_Task to complete_: Throughout the entries below, report every line where "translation" is found.

(Exercise inputs)

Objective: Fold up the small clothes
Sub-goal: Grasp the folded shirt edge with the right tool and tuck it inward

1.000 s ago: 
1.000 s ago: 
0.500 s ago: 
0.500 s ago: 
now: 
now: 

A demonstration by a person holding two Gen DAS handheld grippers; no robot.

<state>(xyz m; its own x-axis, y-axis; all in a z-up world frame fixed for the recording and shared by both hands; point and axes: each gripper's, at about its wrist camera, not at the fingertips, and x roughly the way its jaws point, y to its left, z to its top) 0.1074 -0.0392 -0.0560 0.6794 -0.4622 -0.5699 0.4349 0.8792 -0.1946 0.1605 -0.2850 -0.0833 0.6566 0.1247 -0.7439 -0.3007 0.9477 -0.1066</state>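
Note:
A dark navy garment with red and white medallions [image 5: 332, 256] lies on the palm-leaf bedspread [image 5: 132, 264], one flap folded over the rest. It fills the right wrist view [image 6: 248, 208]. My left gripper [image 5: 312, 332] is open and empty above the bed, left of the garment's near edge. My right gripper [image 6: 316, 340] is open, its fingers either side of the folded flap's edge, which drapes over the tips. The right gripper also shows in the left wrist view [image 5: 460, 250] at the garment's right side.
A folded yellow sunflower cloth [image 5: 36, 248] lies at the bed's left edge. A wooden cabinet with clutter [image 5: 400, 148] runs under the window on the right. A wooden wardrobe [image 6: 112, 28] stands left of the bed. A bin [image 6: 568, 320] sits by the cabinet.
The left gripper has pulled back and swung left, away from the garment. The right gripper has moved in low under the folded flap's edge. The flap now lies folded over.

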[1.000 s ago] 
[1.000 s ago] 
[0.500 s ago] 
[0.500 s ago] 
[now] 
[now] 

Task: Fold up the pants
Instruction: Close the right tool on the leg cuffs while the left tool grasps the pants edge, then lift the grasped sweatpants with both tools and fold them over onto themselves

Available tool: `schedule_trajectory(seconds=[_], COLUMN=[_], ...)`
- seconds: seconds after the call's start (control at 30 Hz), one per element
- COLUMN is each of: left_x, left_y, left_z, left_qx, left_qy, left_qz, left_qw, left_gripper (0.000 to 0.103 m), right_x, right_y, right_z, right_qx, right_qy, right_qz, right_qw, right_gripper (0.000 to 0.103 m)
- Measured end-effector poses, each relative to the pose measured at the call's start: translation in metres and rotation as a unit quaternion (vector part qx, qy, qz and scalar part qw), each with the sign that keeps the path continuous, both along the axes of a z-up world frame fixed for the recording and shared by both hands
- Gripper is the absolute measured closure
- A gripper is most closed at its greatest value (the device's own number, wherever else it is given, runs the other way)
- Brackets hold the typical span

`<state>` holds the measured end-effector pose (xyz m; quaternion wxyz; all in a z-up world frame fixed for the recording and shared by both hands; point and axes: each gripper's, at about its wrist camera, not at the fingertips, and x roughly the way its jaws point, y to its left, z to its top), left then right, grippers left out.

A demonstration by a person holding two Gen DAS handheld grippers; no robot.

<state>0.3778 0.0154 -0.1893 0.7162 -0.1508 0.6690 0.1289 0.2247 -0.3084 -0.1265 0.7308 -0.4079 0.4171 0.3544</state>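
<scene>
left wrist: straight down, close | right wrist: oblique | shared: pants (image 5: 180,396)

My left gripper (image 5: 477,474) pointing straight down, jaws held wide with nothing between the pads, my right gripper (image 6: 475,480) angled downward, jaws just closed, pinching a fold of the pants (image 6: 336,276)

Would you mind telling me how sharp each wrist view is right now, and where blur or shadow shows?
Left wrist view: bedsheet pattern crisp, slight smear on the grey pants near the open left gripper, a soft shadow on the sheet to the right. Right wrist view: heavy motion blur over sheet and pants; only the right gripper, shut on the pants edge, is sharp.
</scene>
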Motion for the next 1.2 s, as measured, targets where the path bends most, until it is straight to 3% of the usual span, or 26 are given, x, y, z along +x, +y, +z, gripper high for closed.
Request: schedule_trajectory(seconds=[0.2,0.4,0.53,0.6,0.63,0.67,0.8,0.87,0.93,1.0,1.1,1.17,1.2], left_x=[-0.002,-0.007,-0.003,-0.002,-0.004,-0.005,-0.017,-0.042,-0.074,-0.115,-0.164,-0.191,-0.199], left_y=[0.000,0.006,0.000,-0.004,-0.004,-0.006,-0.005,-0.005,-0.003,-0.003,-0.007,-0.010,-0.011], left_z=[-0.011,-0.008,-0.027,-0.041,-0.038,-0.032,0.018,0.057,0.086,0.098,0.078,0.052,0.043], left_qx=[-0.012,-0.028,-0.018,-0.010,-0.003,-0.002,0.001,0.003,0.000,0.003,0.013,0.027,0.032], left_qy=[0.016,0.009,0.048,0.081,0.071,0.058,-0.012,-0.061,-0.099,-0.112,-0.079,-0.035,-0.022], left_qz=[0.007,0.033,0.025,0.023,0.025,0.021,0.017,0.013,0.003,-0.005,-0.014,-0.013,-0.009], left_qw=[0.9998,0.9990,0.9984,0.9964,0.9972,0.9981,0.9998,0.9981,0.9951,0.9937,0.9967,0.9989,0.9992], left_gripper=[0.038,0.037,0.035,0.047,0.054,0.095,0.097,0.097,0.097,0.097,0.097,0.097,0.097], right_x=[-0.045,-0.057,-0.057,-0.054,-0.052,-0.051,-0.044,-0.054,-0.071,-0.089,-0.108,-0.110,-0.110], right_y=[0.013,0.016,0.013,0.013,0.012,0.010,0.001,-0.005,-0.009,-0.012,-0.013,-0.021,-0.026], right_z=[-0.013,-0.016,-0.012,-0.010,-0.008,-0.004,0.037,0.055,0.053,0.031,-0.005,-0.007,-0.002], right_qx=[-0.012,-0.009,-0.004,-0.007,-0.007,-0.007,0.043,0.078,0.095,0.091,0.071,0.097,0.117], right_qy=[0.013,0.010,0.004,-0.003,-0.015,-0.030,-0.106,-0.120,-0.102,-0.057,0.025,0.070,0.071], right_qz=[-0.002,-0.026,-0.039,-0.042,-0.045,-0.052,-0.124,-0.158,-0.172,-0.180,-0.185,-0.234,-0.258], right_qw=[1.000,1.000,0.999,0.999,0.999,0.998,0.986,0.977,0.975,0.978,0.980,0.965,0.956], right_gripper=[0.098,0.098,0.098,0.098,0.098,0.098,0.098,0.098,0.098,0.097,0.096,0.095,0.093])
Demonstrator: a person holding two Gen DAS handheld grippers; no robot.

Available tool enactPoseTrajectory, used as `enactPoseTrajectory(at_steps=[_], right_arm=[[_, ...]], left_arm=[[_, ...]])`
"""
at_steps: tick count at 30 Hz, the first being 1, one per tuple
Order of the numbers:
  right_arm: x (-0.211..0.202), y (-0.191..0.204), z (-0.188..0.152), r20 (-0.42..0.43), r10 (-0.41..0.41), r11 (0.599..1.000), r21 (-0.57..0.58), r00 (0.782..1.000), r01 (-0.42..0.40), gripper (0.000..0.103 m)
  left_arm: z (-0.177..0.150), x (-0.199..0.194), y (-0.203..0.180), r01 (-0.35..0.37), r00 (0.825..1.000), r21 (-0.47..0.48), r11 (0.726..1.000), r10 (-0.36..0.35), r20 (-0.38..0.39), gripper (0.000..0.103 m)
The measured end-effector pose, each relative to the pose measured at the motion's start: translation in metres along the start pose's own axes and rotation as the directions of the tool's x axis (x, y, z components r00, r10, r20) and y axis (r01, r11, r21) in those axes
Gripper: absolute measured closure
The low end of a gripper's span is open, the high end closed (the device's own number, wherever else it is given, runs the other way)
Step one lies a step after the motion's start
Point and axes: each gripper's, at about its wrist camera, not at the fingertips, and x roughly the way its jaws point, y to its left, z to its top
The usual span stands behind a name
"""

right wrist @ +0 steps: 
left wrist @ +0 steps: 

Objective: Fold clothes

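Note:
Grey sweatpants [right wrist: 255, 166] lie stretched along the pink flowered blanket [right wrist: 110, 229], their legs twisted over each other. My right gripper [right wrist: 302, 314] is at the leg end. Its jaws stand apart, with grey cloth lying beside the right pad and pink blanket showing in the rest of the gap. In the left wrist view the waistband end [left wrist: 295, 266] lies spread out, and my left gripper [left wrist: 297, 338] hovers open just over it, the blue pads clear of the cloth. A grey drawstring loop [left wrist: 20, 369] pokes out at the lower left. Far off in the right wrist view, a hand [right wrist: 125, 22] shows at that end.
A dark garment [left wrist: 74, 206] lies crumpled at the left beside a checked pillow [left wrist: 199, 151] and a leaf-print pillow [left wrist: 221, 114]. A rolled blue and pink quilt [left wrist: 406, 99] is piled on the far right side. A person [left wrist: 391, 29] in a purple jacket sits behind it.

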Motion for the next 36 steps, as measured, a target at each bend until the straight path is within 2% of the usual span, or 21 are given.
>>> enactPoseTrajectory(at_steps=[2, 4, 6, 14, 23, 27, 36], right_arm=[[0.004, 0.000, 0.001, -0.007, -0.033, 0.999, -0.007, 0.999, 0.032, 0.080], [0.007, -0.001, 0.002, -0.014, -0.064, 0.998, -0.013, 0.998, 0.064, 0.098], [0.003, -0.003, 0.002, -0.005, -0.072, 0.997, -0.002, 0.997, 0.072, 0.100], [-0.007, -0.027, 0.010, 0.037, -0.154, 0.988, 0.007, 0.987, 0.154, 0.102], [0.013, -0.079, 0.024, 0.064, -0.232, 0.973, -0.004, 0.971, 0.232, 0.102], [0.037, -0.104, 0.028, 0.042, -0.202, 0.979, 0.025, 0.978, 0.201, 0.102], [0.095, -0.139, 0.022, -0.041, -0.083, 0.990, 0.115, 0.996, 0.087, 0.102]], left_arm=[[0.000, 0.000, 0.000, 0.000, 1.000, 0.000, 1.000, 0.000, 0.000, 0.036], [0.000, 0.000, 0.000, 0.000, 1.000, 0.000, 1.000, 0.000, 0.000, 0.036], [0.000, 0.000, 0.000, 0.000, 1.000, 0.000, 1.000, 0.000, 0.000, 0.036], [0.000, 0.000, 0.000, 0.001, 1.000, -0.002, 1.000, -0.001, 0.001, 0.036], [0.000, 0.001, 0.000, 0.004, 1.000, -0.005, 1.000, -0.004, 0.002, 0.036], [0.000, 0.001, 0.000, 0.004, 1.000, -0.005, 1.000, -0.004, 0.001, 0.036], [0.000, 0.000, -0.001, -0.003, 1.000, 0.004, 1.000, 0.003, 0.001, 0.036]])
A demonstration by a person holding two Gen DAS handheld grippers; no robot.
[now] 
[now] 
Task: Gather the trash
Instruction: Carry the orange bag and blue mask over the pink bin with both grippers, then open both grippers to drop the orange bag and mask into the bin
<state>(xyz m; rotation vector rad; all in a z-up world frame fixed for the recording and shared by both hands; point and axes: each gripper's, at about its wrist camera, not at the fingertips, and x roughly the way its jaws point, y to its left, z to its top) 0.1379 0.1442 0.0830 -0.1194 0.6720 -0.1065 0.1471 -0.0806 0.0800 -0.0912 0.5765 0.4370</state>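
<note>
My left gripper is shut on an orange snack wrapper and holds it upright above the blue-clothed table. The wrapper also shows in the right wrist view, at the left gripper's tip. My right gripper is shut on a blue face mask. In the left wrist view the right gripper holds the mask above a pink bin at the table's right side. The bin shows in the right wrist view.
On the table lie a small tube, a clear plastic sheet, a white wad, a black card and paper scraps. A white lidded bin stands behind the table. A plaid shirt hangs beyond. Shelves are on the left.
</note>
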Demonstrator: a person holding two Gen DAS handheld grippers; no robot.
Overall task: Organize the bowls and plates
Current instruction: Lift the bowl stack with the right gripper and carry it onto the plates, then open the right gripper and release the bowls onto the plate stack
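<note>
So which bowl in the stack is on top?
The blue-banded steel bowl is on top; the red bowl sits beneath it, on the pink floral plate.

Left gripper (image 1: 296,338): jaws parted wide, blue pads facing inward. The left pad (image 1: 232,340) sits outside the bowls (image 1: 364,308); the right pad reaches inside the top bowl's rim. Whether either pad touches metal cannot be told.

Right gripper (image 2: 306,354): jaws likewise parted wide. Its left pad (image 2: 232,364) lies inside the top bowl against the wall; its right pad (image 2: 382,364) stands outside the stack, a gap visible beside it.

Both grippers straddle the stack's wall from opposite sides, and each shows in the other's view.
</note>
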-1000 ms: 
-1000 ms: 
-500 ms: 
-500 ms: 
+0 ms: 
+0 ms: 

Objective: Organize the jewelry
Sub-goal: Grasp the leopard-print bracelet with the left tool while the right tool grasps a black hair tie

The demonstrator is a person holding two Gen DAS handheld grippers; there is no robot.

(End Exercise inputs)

_Solution below_:
- Measured end-effector poses, each relative to the pose measured at the call's start: translation in metres and rotation as a unit quaternion (vector part qx, qy, qz and scalar part qw), each with the sign that keeps the path continuous, both along the axes of a z-up world frame fixed for the recording and shared by both hands
The measured end-effector pose, each relative to the pose measured at the motion's start: translation in metres along the start pose's own axes and rotation as the directions of the tool's x axis (x, y, z components r00, r10, r20) and y axis (r01, r11, r21) in those axes

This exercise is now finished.